The caret (^) is shown to indicate that the system is waiting for the tape to be loaded. If you've loaded the device then you can press any key (the ESC is a good one). The prompt will change back to $ to indicate that the handler has been loader. If you have a specific filename on a structured device you can specify it after the colon. A paper tape is a non-structured device so we can omit it there.

To load the handler with the filename HANDLR.03 from the DECtape device DTA3 use the below syntax:

$LOAD DTA3:HANDLR.03

$

INSERT and DELETE

After a LOAD command has made a handler or group of handlers available for insertion into the OS/8 system, use the INSERT command to make particular entry points active. The INSERT command uses two arguments; gname and pname. Gname is the group name of the handler, for example, the gname for TC08 DECtape is TC. Pname is the permanent name by which the device is currently known to BUILD. TC08 DECtape thus has the group name TC and the permanent names DTA0-DTA7.

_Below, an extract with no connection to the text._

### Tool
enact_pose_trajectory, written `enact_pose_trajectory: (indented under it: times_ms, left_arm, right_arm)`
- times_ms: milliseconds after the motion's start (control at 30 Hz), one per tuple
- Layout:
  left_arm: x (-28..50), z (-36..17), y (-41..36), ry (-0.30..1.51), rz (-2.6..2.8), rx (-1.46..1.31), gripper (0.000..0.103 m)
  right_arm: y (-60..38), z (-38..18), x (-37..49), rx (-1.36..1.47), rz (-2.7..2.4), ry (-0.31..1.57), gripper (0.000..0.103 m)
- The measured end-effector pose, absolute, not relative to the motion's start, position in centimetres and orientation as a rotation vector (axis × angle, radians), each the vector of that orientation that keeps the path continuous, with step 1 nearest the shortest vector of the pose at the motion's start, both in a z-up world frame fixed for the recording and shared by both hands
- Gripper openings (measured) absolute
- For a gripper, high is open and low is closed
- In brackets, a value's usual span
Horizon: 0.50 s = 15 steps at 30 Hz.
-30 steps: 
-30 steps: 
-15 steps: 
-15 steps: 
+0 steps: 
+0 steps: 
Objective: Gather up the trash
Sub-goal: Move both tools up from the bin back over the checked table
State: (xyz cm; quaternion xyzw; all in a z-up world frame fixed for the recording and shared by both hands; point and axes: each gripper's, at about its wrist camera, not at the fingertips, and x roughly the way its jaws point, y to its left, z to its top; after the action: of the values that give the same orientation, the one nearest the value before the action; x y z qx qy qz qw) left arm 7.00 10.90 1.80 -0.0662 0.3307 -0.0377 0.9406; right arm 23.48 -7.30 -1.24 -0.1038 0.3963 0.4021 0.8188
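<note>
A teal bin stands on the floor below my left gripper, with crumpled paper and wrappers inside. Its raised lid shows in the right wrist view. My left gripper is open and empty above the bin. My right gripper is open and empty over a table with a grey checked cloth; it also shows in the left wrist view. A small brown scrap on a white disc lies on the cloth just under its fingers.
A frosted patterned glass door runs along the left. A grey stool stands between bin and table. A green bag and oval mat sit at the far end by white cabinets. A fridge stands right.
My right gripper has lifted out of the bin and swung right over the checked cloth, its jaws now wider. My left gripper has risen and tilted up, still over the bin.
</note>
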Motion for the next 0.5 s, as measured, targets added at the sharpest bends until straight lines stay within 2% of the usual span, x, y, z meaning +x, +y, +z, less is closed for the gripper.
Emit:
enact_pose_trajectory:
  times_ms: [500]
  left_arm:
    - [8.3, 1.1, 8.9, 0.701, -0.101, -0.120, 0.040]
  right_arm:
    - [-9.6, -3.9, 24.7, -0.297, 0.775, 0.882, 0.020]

Other examples are to include a handler for the paper tape reader and punch device PT8E:

$INSERT PT8E:PTR
$INSERT PT8E:PTP

If you want to export files or import files (with PIP) then having the papertape reader is quite handy.

DSK

DSK allows you to specify the name of the device that will become the default storage device of OS/8. Since we want to use the RK05 disk, we should tell the system that:

$DSK RK8E:SYS

SYSTEM and BOOTSTRAP

The SYSTEM command specifies devices that are system handlers. The BOOTSTRAP command is the command that finally implements all the changes that you made with BUILD. BOOT rewrites all relevant Monitor tables and device handlers to reflect the updated system status. The devices BUILD had marked active now become device handlers in the system.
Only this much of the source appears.